What the task asks ->
Read the lines below, and copy any that contain the string "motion".

Data block ->
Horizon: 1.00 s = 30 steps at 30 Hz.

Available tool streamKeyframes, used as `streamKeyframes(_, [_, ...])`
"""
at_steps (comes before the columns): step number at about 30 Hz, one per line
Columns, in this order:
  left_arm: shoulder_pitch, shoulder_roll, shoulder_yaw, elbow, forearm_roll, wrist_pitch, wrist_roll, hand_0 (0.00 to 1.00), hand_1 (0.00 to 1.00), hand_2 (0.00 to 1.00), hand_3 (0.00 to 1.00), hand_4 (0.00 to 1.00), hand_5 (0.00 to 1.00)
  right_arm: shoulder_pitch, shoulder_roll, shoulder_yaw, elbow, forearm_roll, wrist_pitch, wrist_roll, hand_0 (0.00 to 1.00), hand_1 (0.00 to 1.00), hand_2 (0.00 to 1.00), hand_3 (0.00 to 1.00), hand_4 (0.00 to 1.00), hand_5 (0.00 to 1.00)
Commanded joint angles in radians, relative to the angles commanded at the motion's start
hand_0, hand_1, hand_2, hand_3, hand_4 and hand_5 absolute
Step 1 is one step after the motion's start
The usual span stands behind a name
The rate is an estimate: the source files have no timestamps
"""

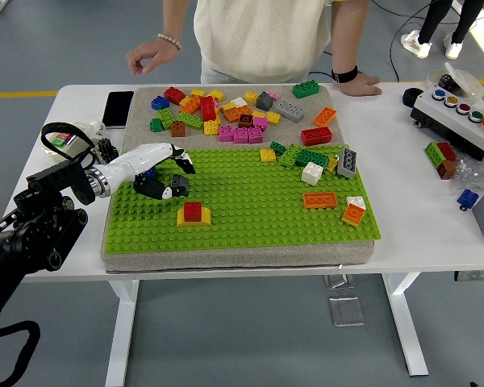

Completed task ->
Commanded joint angles in radians, relative to the angles commanded at the motion's start
Step 1 is one step after the motion's start

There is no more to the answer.